- Born: 12 January 1911 Seljord Municipality, Norway
- Died: 9 July 1998 (aged 87)
- Occupations: farmer, journalist, poet, novelist, playwright, children's writer, and a local politician
- Spouse: Ingebjørg Kasin Sandsdalen

= Halvor J. Sandsdalen =

Norwegian farmer, journalist, poet, novelist, playwright and children's writer

Halvor Johannesson Sandsdalen (12 January 1911 - 9 July 1998) was a Norwegian farmer, journalist, poet, novelist, playwright and children's writer. He was also a proponent for Nynorsk, and a local politician.

==Personal life==
Sandsdalen was born in Seljord Municipality, the son of farmer Johannes T. Sandsdalen and Hæge Vetlesdotter Kjøta. He married poet Ingebjørg Kasin in 1938.

==Career==
Sandsdalen was a part-time journalist for the newspaper Telemark Arbeiderblad from 1945 to 1962. From 1962 he was full-time journalist for Varden, where he edited the supplement Telemark Tidend. Among his poetry collections are Det syng i skog og li from 1945, Mannen og moldi from 1946, the prize-winning Kantate ved Skien 600 års jubileum from 1958, and Relieff from 1968. Sigmund Groven and Ivar Medaas have composed melodies to some of his poems, and among his most popular songs are "Kom sol" and "Gje meg jorda til bustad". In 1998 Geirr Lystrup issued the album Kom sol på alle mine berg with lyrics by Sandsdalen and music by Sigmund Groven.

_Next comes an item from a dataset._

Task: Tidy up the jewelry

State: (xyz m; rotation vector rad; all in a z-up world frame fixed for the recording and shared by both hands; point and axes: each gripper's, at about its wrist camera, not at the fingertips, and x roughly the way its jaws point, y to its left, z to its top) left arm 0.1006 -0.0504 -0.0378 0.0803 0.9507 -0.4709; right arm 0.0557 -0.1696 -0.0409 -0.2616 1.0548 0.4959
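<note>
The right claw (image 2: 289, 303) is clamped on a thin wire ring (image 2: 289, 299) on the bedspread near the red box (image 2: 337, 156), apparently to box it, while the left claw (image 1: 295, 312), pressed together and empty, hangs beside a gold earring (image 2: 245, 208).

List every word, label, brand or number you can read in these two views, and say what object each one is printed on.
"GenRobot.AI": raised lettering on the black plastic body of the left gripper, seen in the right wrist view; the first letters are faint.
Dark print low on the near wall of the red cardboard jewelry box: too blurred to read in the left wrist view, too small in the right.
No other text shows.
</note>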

Among his plays are Anne Gonge from 1957 and Kari Sulto from 1958. He also wrote audio plays for radio. Among his children's books are Gygra i Skorvefjell from 1957 and Under eventyrhatt from 1964. His books on local history and folklore include Ormen i Seljordsvatnet from 1976, about the sea serpent living in Seljordsvatnet according to local tradition, Hundre folkeminne frå Seljord from 1982, Trollebotn from 1983, and Frå Kivlemøyan til Brurebergi from 1989. He also spent time on painting, and was a friend of painter Harald Kihle. He was a secretary for Telemark Mållag for fifteen years, and chaired the local chapter of the Labour Party.

Sandsdalen was awarded the cultural prize of the county of Telemark in 1990, and the King's Medal of Merit in gold in 1996. Sandsdalen's poem about the Telemark cattle has been displayed on a stone erected at Dyrskuplassen in Seljord.